Répartition
Dix-sept ans plus tôt...
Albus Severus Potter se souviendrait toute sa vie de la cérémonie de sa répartition à Poudlard. Pas à cause du Choipeaux, pas à cause du choix de sa maison qui l'excitait et le terrorisait à la fois, pas à cause de la foule des élèves ou du regard bienveillant de McGonagall... Mais parce que ce jour-là, sa vision du monde changea. Ce jour-là, il avait quitté le cocon familial pour la première fois, et il se trouvait confronté à la vraie vie, au monde véritable. Ce jour-là, il fut témoin de sa première, profonde, et réelle injustice. Lorsque Scorpius Malefoy fut appelé devant tous ses camarades.
Albus se souviendrait toujours de ce moment : le silence qui s'abattit sur la Grande Salle, tout à coup. Le bruit des pas de Scorpius qui se répercutait à l'infini, comme pour accentuer à quel point il était petit et seul devant tous ces gens.

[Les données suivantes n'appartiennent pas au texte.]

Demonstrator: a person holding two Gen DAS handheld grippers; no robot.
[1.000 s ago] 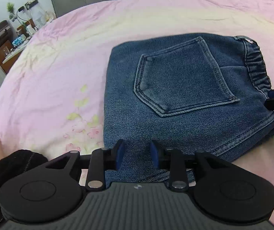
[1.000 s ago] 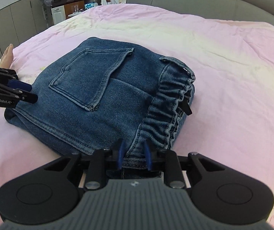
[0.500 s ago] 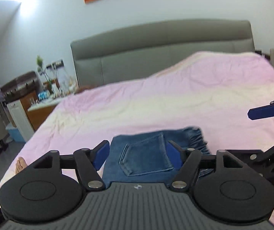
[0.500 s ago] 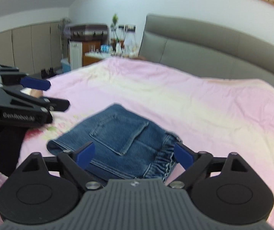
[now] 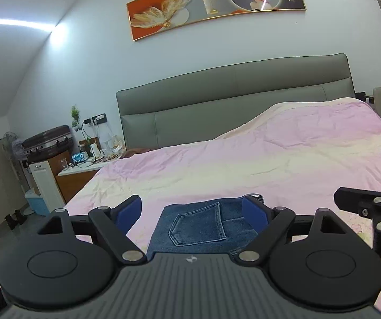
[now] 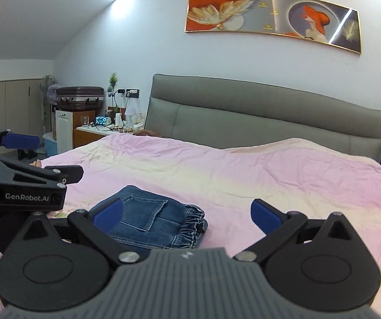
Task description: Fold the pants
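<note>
The blue denim pants (image 5: pixel 201 228) lie folded in a compact rectangle on the pink bed cover, back pocket up; they also show in the right wrist view (image 6: pixel 153 223), elastic waistband to the right. My left gripper (image 5: pixel 193 210) is open and empty, held back from and above the pants. My right gripper (image 6: pixel 187 212) is open wide and empty, also raised and apart from the pants. Each gripper shows at the edge of the other's view.
The bed cover (image 6: pixel 243 180) spreads wide around the pants. A grey headboard (image 6: pixel 243 117) stands at the far end. A bedside table (image 6: pixel 102 133) with clutter, a suitcase (image 6: pixel 80 98) and a fan stand at the left. A painting hangs above.
Both grippers let go of the folded pants, opened wide, and lifted up and back from them. The views tilted up from the denim to the whole bed and wall.
</note>
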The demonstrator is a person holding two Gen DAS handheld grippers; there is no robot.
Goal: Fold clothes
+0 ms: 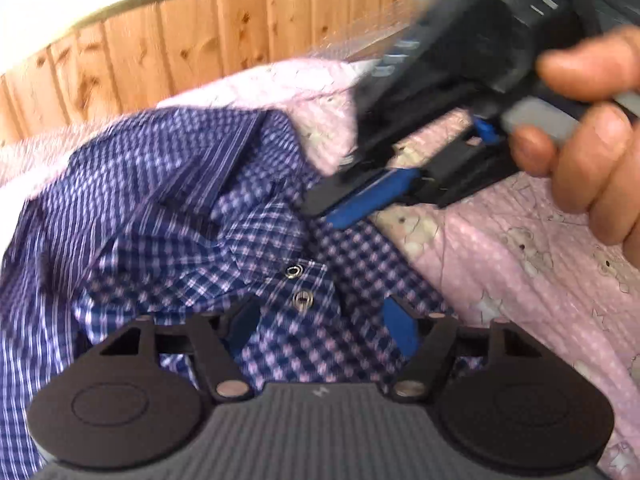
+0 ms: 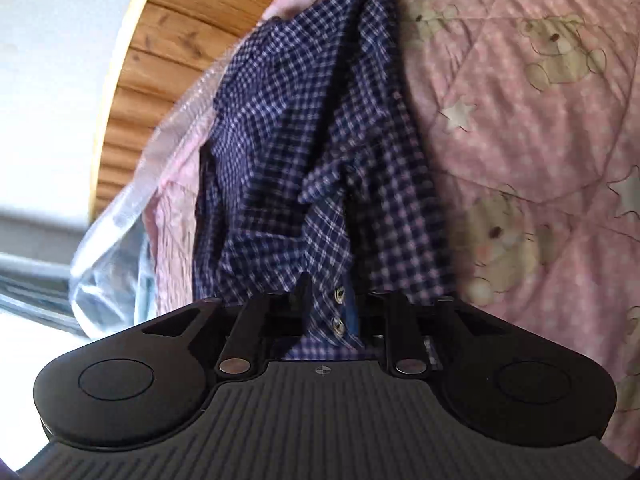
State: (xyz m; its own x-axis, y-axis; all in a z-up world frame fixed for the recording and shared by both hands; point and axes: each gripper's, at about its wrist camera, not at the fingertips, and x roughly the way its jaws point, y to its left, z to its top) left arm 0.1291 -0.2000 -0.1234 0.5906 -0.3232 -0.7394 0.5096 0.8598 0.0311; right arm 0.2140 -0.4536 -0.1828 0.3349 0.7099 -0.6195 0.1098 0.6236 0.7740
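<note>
Left wrist view: a blue-and-white checked shirt (image 1: 168, 208) is shown rumpled on a bed covered by a pink quilt (image 1: 520, 248) printed with bears and stars, with a wooden headboard (image 1: 192, 40) behind. The left tongs (image 1: 324, 324) are spread wide, the two blue pads standing on either side of the snap-button placket (image 1: 298, 286) without pinching it; the cloth lies between them ungripped. The right tongs (image 1: 352, 204) are seen entering from the upper right, held in the person's hand (image 1: 592, 152), and their blue pads appear pressed together at the shirt's edge, though motion blur makes the contact hard to read.

Right wrist view: the right tongs (image 2: 332, 312) are shown clenched on the shirt (image 2: 304, 128) at the snap placket (image 2: 339, 308), the fabric being gathered between the pads and drawn taut away from the camera. A clear plastic bag (image 2: 120, 240) is visible beside the quilt (image 2: 540, 140), near the headboard (image 2: 168, 32).

The placket is probably chosen as a grasp point because it is a firm, straight edge by which the front can be aligned. The shirt is judged not yet flattened, so folding is at an early stage; the left tongs would next need a hold on the cloth between them so that it can be spread.
</note>
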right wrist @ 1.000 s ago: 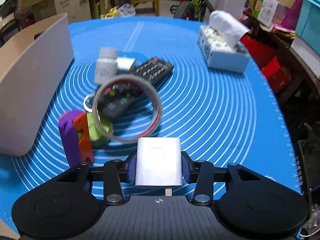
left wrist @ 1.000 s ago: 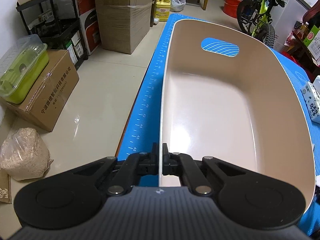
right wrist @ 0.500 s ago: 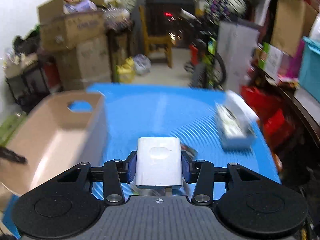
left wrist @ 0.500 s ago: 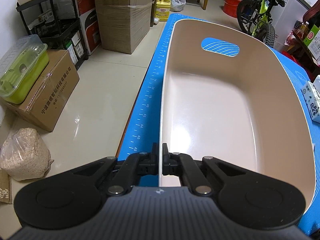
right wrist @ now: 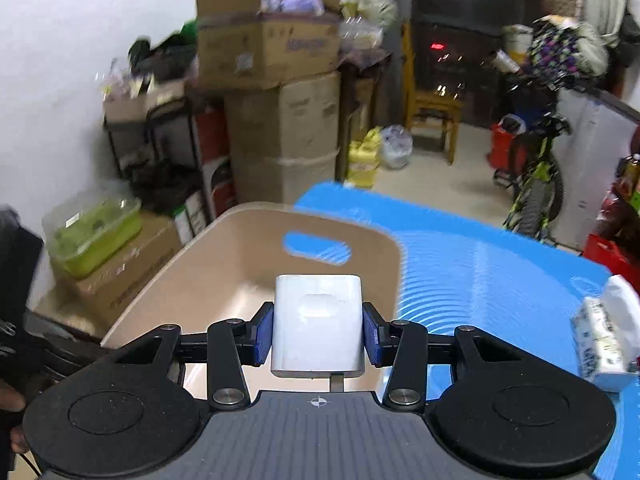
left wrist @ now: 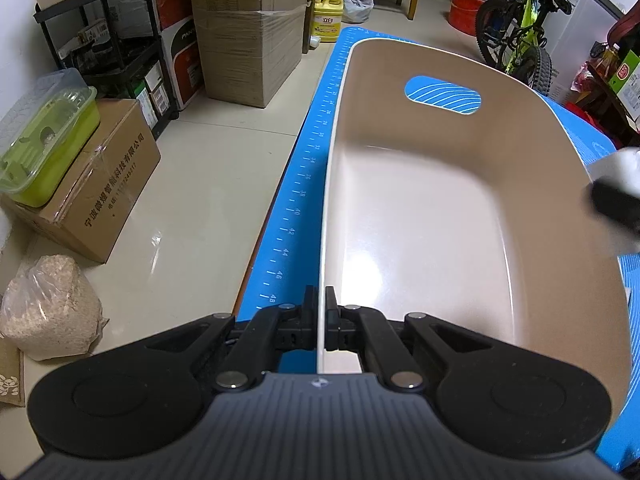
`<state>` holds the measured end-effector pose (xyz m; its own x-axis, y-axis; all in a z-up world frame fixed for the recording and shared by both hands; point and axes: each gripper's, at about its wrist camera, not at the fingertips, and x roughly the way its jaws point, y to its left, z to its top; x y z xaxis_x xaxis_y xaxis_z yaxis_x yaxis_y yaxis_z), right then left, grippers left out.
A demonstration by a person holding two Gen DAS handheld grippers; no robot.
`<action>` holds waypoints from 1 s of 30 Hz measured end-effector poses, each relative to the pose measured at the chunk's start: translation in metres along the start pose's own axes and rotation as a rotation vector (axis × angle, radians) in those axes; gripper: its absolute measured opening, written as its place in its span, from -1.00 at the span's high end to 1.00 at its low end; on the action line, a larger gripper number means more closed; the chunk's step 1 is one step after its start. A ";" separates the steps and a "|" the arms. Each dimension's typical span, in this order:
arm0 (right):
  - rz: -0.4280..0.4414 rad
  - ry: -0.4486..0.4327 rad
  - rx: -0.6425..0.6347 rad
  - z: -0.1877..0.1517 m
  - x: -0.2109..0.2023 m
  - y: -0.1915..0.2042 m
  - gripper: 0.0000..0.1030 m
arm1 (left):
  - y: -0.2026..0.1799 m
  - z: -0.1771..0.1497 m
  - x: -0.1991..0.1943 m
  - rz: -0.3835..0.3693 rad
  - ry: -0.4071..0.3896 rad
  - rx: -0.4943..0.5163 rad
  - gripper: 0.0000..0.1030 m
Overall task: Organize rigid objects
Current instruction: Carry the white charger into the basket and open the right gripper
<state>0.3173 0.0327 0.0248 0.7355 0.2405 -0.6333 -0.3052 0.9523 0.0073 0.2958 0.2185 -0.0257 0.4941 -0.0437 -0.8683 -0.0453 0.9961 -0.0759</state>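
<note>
A beige bin (left wrist: 420, 220) with a cut-out handle stands on the blue mat (left wrist: 304, 168), and nothing lies inside it. My left gripper (left wrist: 319, 316) is shut on the bin's near left rim. My right gripper (right wrist: 318, 334) is shut on a white charger block (right wrist: 318, 328), its blue pads pressing both sides, and holds it in the air above the near right side of the bin (right wrist: 248, 264). In the left wrist view the right gripper (left wrist: 616, 196) shows as a blur at the bin's right rim.
A tissue box (right wrist: 604, 340) lies on the mat (right wrist: 480, 272) to the right. Left of the table stand cardboard boxes (left wrist: 248, 28), a green lidded container (left wrist: 44, 136), a black shelf rack (left wrist: 120, 52) and a sack (left wrist: 48, 308). A bicycle (left wrist: 520, 48) and a wooden chair (right wrist: 434, 108) stand behind.
My right gripper rose with the charger block and swung left from over the pile of small items to above the bin. The left gripper kept its hold on the rim and stayed still.
</note>
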 end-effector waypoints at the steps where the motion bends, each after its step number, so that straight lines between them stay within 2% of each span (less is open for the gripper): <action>1: 0.003 0.020 -0.005 -0.003 0.007 0.006 0.00 | 0.001 0.000 0.000 -0.001 0.000 -0.001 0.94; 7: 0.012 0.140 -0.044 -0.014 0.051 0.033 0.00 | 0.001 0.000 0.000 -0.005 -0.001 -0.003 0.94; 13: -0.014 0.287 -0.084 -0.023 0.085 0.046 0.00 | 0.000 -0.001 0.000 -0.007 -0.002 -0.002 0.93; 24: -0.012 0.475 -0.045 -0.025 0.108 0.042 0.01 | -0.001 -0.001 0.001 -0.010 -0.003 -0.007 0.93; 26: -0.004 0.473 -0.029 -0.025 0.107 0.040 0.02 | -0.002 0.000 0.001 -0.011 -0.003 -0.008 0.93; 28: -0.011 0.439 -0.035 -0.022 0.101 0.041 -0.16 | -0.002 0.000 0.001 -0.009 -0.005 -0.011 0.93; 30: -0.010 0.420 -0.047 -0.021 0.095 0.043 -0.20 | -0.001 0.000 0.002 -0.014 -0.004 -0.015 0.93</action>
<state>0.3610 0.0920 -0.0511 0.4311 0.1245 -0.8937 -0.3336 0.9422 -0.0297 0.2964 0.2176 -0.0272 0.4986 -0.0572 -0.8650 -0.0512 0.9941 -0.0953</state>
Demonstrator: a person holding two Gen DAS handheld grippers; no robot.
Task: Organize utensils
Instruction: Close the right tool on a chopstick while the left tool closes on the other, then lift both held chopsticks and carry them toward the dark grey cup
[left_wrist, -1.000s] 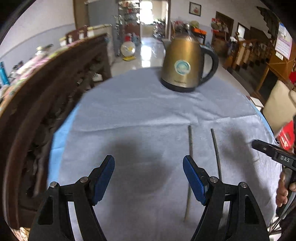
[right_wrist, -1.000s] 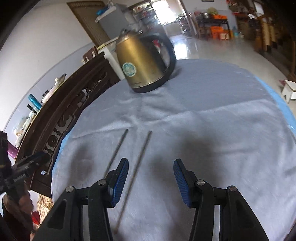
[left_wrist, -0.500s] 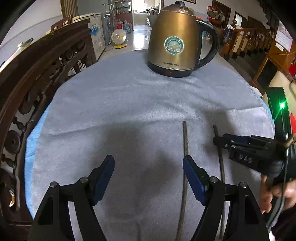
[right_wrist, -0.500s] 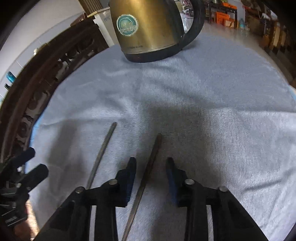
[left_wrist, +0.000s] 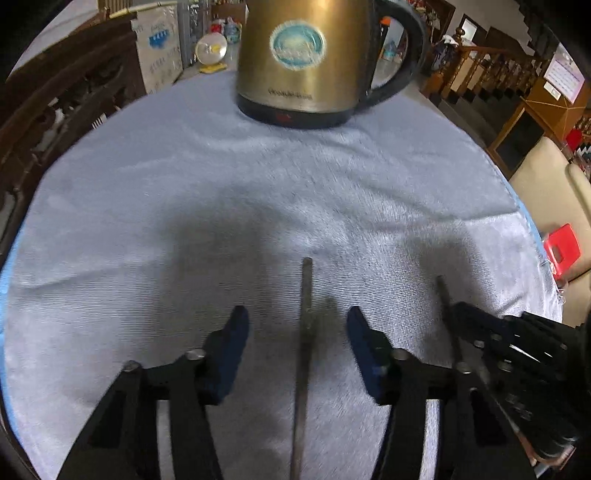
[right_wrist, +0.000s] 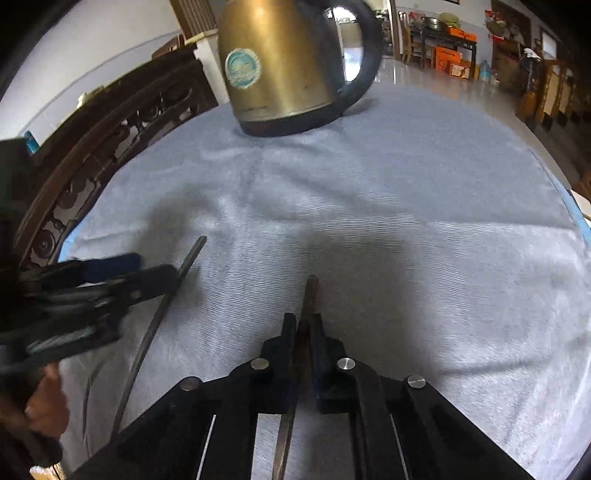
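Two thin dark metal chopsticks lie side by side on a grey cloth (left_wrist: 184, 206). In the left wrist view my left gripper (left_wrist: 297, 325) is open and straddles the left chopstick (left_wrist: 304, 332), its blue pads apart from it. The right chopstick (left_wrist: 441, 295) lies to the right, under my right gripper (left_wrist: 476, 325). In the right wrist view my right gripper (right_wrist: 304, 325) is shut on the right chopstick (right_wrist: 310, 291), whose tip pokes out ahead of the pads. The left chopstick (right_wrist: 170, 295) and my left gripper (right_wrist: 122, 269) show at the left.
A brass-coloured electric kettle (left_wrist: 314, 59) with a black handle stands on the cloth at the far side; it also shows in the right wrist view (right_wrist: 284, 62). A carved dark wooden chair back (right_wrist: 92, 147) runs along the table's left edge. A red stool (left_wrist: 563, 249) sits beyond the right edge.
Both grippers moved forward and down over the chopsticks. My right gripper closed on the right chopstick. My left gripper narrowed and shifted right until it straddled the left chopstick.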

Scorpius Malefoy était grand pourtant, pour son âge. Cela aussi, Albus s'en souviendrait toute sa vie : comme tous ses camarades, il était curieux de voir à quoi ressemblait Scorpius Malefoy, le fils du Mangemort, du traitre, l'héritier de la famille la plus honnie d'Angleterre...
Pourtant, ce qu'il découvrit le surprit. Comme tout le monde, il s'attendait plus ou moins à voir une copie miniature de Drago Malefoy, avec ses cheveux blond platine et son air hautain. Scorpius Malefoy n'était rien de tout cela. Pour commencer, ses cheveux étaient noir ébène. Un Malefoy aux cheveux noirs...
Tandis qu'il s'avançait lentement vers le Choixpeau, Albus ne le vit que de dos par-delà la foule des premières années : grand et maigre pour ses onze ans, les cheveux désordonnés, et surtout, les épaules droites. C'est cela qui marqua Albus, en premier. Scorpius Malefoy se tenait très droit. Un reflet de l'éducation des Malefoy ? Non, pas vraiment. Sa démarche était difficile à définir : ce n'était pas de l'arrogance ou de l'orgueil, juste... de la dignité ?
Scorpius se tenait droit, mais les yeux inclinés vers le sol. Il ne regardait pas son auditoire, on sentait même qu'il faisait tout pour l'oublier. Pour que ce moment passe le plus rapidement possible. Pour qu'il soit libéré de tous ces regards avides de lui. Oui, en regardant ce tout jeune garçon s'avancer en leur tournant le dos, Albus saisit toute la complexité de sa posture et de sa situation : Scorpius était un enfant qui se savait entouré d'adolescents prêts à le haïr. Tous prêts à le juger dès qu'il montrerait son visage. Sa seule défense devant un tel auditoire, c'était de faire face. Sans ramper. Mais sans provoquer. Endosser une armure qui le protégerait de toutes les agressions extérieures.
Ce jour-là, comme tous ses camarades autour de lui, Albus retint son souffle malgré lui. Lorsque Scorpius Malefoy se retourna enfin pour prendre place sur le fameux tabouret, et qu'on le coiffa du Choixpeau, Albus réprima un soupir de frustration, à cause de l'ombre qui lui dissimulait ses traits.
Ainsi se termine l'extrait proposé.